The European floods are another example of global heating playing out in real time with tangible impacts. The last few years have demonstrated that regional effects are already intense, generating extreme temperatures and extreme rainfall, with a lot more heating baked into the system. I can only add my agreement to that of others, as expressed in a BBC article today – we don’t know exactly how much trouble we are in, but we do know that it’s very bad indeed.
Another nice example from floods in Germany in city of Erftstadt. Erosion into Open pit Sand mine.
https://twitter.com/mahrko/status/1415961533780267008?s=21
The landslide reported at Erftstadt-Blessem appears to be at Blessem (rather than Erftstadt) and looks to be a retrogressive event that has cut back from a quarry around 500m to the north of the town. The quarry is over 60m deeper than the floodplain and I assume that this, plus the laterally continuous floodplain sediments have enabled the failure to propagate such a distance.
Given that most of these failures are likely to have some retrogressive component once quarry sides fail, it does raise the question as to whether landslide risk assessments need conducting in settlements in flood-vulnerable settings to identify whether this could happen again. There’s also the residual risk that the failure could remobilise and cut further into the town.
Sorry Dirk, missed your post!
A whole canyon carved at the speed of falling water.

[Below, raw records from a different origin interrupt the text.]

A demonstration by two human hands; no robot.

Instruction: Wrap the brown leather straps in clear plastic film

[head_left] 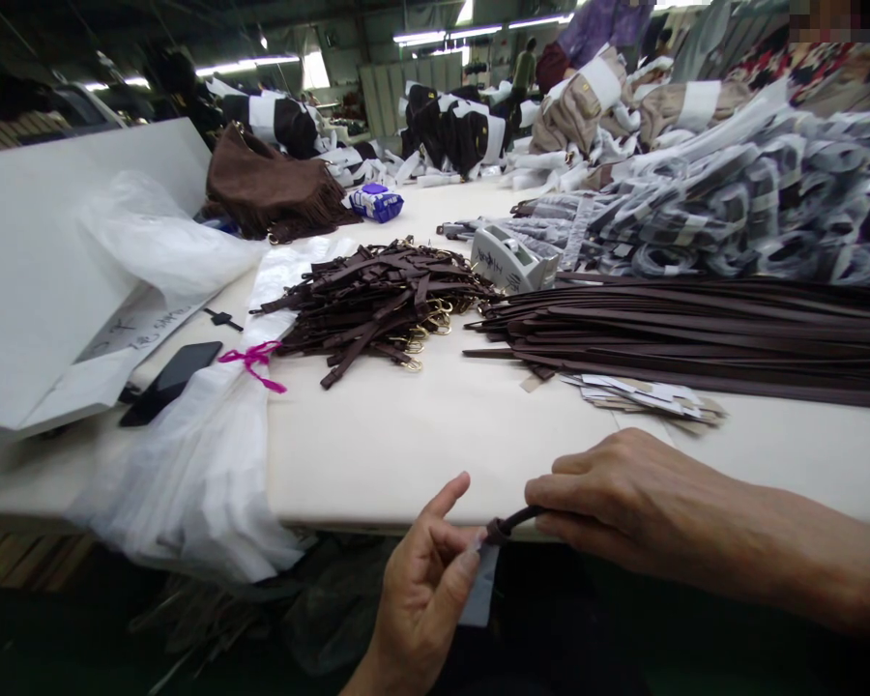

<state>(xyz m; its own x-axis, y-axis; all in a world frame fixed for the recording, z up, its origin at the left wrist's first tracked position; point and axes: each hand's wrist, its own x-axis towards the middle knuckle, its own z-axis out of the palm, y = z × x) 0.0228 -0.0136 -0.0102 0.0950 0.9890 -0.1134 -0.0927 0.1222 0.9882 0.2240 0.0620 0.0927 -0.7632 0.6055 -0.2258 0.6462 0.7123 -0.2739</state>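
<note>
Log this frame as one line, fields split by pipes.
left hand: pinching dark strap | right hand: holding it too | on table: short straps, long straps

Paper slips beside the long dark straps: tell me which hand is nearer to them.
Right. The right hand is just on the near side of the paper slips; the left hand is farther away, to their lower left in view.

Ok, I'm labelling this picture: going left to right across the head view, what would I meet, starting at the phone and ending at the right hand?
Dark phone → pink tie → left hand → brown strap → right hand.
</note>
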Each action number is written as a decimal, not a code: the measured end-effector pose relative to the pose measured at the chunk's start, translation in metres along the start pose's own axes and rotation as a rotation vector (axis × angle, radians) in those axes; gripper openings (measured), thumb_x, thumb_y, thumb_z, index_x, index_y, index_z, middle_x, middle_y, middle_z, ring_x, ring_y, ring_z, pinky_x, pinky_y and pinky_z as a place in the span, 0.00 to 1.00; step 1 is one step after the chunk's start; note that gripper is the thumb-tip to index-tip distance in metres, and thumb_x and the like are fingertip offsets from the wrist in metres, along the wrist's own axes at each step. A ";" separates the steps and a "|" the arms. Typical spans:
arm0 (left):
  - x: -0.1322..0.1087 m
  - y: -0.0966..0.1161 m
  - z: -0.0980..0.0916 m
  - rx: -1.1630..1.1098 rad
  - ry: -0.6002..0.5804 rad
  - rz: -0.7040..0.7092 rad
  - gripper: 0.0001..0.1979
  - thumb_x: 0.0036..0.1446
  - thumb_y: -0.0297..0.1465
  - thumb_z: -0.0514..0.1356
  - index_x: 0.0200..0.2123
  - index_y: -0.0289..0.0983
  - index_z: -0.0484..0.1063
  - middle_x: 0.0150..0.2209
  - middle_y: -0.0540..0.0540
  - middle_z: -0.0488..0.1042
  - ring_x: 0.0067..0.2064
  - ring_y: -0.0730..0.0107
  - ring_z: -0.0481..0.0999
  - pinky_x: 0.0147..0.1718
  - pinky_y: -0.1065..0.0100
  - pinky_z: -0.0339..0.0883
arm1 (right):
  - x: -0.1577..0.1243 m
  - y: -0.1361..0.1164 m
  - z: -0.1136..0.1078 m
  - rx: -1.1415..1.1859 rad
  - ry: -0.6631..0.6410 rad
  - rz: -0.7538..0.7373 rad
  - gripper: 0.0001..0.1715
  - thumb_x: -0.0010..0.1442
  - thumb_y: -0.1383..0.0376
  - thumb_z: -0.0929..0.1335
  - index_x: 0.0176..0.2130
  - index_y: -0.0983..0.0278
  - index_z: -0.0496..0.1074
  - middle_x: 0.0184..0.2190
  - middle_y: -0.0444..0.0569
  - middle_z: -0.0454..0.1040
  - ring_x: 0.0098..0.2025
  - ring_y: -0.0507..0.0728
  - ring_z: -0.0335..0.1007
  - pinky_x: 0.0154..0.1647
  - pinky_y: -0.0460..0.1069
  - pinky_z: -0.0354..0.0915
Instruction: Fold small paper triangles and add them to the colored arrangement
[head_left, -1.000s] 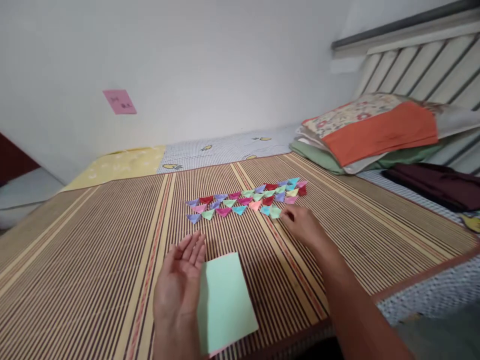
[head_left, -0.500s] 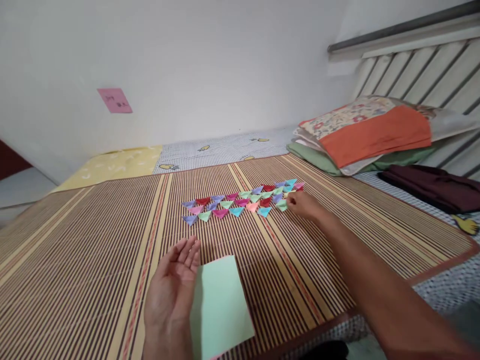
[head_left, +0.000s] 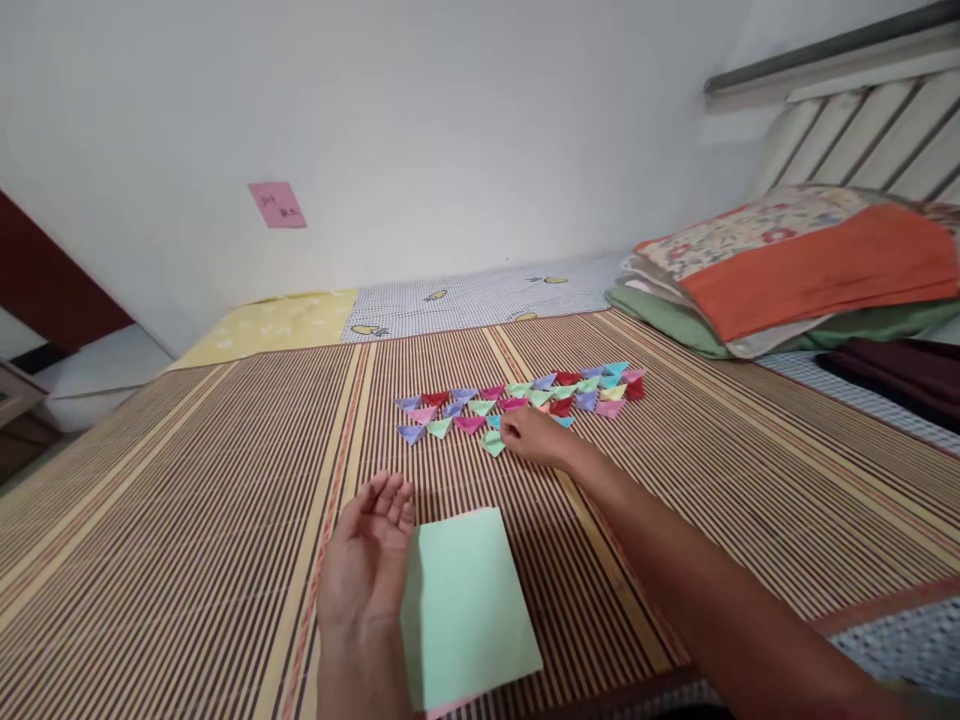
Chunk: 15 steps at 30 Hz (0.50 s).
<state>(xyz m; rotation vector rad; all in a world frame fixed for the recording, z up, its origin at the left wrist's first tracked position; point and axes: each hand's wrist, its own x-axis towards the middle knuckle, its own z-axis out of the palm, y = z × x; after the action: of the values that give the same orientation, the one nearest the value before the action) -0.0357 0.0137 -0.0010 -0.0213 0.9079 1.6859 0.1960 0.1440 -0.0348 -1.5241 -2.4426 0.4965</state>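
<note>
Several small folded paper triangles [head_left: 525, 395] in pink, purple, green, red and blue lie in rows on a striped bamboo mat [head_left: 225, 480]. My right hand [head_left: 534, 438] reaches over the near row, fingertips on a light green triangle [head_left: 493, 443] that sits just in front of the rows. My left hand [head_left: 367, 560] is palm up with fingers apart, resting against the left edge of a pale green paper stack [head_left: 465, 605] with a pink sheet underneath.
Folded pillows and bedding [head_left: 795, 265] lie at the back right, with a dark cloth [head_left: 900, 370] beside them. A pink note [head_left: 277, 204] is stuck on the white wall. A checked sheet [head_left: 480, 295] and a yellow cloth [head_left: 270, 322] lie behind the mat.
My right hand moved from the right end of the rows leftward to the middle, and the light green triangle came with it. My left hand stayed by the paper stack.
</note>
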 end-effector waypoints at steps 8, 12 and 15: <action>0.001 -0.001 -0.001 -0.023 -0.019 -0.014 0.17 0.65 0.21 0.52 0.29 0.30 0.78 0.29 0.41 0.80 0.30 0.69 0.80 0.31 0.71 0.76 | 0.018 -0.004 0.007 -0.115 -0.094 0.061 0.20 0.69 0.59 0.69 0.56 0.65 0.71 0.55 0.54 0.73 0.50 0.61 0.75 0.49 0.59 0.74; 0.003 -0.002 -0.003 -0.026 -0.025 -0.034 0.15 0.64 0.22 0.54 0.30 0.31 0.78 0.29 0.41 0.79 0.31 0.69 0.80 0.31 0.72 0.75 | 0.020 -0.002 0.007 -0.151 -0.110 0.040 0.20 0.69 0.60 0.69 0.57 0.65 0.71 0.54 0.54 0.73 0.50 0.61 0.75 0.49 0.60 0.74; 0.004 -0.002 -0.004 -0.027 -0.023 -0.029 0.14 0.63 0.22 0.55 0.30 0.31 0.78 0.29 0.41 0.80 0.31 0.69 0.80 0.32 0.72 0.75 | 0.019 0.000 0.006 -0.171 -0.109 0.024 0.20 0.69 0.60 0.69 0.56 0.65 0.71 0.54 0.54 0.73 0.50 0.61 0.75 0.49 0.60 0.74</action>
<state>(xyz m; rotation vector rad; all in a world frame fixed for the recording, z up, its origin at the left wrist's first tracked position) -0.0369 0.0149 -0.0071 -0.0333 0.8640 1.6679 0.1857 0.1607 -0.0404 -1.6343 -2.6124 0.3932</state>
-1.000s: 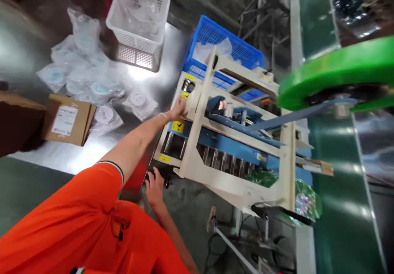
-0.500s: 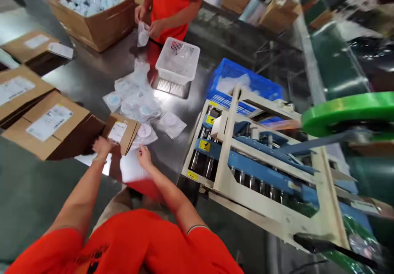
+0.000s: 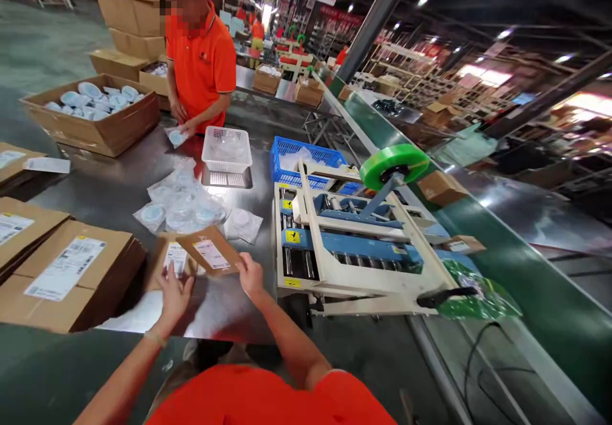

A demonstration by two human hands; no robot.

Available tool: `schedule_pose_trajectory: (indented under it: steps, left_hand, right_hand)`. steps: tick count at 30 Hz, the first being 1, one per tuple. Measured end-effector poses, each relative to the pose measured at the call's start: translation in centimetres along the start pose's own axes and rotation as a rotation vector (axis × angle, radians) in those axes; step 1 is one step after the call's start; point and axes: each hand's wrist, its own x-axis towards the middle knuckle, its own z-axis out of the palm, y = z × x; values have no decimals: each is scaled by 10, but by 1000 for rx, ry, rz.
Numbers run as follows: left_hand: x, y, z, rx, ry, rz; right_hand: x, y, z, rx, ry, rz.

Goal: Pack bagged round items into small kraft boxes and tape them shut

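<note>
A small flat cardboard box (image 3: 203, 254) with white labels is lifted just above the steel table (image 3: 115, 189). My right hand (image 3: 250, 276) grips its near right corner. My left hand (image 3: 173, 292) lies on its left side with the fingers spread against the cardboard. Just beyond the box lies a heap of clear bags (image 3: 184, 205) holding round white and blue items.
A tape sealing machine (image 3: 354, 246) with a green tape roll (image 3: 394, 162) stands right of me. A white basket (image 3: 227, 148), a blue crate (image 3: 306, 157) and stacked flat boxes (image 3: 62, 272) sit around. Across the table a person in orange (image 3: 198, 68) handles a bag beside an open carton (image 3: 93, 116).
My hands left the sealing machine and came to the table, where they took hold of the small box and raised it. My view swung up from the machine to the far side.
</note>
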Motion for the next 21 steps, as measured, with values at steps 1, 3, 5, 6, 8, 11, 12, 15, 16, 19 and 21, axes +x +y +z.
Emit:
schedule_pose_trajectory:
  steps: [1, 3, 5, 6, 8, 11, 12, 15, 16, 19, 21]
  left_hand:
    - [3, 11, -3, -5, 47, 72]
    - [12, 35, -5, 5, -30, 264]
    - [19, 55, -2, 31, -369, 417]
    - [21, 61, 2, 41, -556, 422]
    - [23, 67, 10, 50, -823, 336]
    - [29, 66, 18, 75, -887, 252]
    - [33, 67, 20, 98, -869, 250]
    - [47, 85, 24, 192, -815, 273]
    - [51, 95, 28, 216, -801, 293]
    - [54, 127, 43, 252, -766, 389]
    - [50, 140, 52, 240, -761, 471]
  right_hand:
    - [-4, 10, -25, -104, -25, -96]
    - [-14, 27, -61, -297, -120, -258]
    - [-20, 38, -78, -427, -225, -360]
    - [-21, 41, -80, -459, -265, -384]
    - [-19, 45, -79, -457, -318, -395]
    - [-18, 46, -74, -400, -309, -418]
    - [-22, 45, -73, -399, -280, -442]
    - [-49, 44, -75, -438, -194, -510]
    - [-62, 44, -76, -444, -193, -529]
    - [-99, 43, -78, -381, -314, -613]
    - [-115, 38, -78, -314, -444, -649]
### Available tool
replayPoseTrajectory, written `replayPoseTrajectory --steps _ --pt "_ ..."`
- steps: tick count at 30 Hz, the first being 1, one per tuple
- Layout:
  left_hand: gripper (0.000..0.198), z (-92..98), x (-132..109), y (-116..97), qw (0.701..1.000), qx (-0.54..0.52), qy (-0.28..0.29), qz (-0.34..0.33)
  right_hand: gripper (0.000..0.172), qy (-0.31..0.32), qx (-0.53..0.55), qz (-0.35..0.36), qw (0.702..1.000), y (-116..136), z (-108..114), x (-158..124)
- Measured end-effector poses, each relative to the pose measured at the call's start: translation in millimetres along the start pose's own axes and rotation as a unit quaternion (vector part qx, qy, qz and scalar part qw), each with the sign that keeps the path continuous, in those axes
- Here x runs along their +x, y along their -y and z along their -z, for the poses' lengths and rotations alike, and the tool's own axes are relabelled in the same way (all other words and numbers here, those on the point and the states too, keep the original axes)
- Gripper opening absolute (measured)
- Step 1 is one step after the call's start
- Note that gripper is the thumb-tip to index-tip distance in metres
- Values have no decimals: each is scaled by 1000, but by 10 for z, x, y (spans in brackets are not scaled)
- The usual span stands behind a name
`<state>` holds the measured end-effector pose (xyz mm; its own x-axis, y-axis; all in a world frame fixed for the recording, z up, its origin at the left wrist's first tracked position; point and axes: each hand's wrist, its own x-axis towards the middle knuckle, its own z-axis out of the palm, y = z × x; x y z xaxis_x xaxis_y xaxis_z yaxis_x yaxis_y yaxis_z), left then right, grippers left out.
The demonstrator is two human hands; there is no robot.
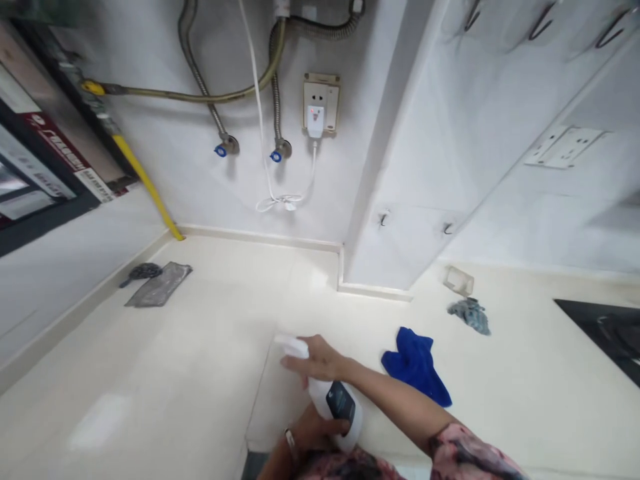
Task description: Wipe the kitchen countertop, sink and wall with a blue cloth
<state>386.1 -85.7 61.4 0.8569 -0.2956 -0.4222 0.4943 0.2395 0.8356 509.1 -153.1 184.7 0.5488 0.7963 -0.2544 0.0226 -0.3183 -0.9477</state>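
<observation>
spray bottle (pixel 334 402) clamped at base by left hand (pixel 314 427), nozzle end by right hand (pixel 316 360) | worktop (pixel 200 347) dry-looking, no spray visible | blue cloth (pixel 417 365) untouched, wiping judged pending

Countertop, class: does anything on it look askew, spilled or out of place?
No spill shows. The blue cloth lies crumpled, a grey rag is bunched by a small tipped clear container, and a grey mat sits askew. Both hands, right and left, hold a white spray bottle.
</observation>
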Motion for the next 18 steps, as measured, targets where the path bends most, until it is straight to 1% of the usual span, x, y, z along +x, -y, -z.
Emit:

Unfortunately, such tragic examples as this elucidate the potential for catastrophism occurring in even seemingly innocuous landscapes.
A question about the materials eroded by the river. Were they natural sediments or waste mining materials accumulated during time?
That fish-eye lens photo at the end of the article kind of gives me an idea for a new type of ‘Flood Defence’. If you look closely there’s no flooding going on past the breach into the quarry.
Build an overflow channel from rivers to all the nearby Open Pit Quarries along it’s path. The Government could then pay the Quarry owners to use said quarry as a catchment area for a rivers flood waters, the water can then be pumped out at a later date once the river level has receded.
Far better than building walls along a river, as that just funnels the flooding further downstream and makes it worse and higher where it DOES flood (due to the river having less of it’s floodplain to spread out on…) :/
You are correct that the mine rerouted the river in about 2005 around the current mine. That old channel was the previous route.
This bears some resemblance to the 1988 flood into St Aidan’s opencast mine from the River Aire not far from Leeds. Except on a much bigger scale…
I wonder if this unintended river diversion saved the downstream towns?
Someone I once met (this guy https://www.engineersaustralia.org.au/sites/default/files/content-files/2016-12/john_argue_hall_of_fame_document.pdf ), spent much of his life campaigning against the creation what he called “freeways for water”. In the UK we are now trying to turn this legacy around with the SUDS policy.
Germany seems to have gone for creating ‘autobahns for water’ – big time. Now we see the disastrous consequences.
A nice aerial view from before.
https://www.rwe.com/en/our-portfolio/our-sites/inden-mine-site
John, yes we are slowly implementing those systems in Aus, but extreme flood events are significantly beyond the scope of any but the most extreme man-made diversion.
It’s all about increasing the concentration time – and it must be done as far up in the catchment as possible. By the time the water reaches the main river channel there are far fewer man-made options available for flood control.
In Europe, the EU paid farmers to remove the hedgerows – thus making the agricultural catchments much more prone to flash-flooding. But no measures (e.g. attenuation dams) were put in place to counteract the effect of hedgerow removal on the concentration times of the catchments.
The last panorama photo in this article shows a retrogressive event like the one Andy M refers to in his comment above: flooded fields now draining into a broccoli-shaped collection area like a lit fuse following the cord.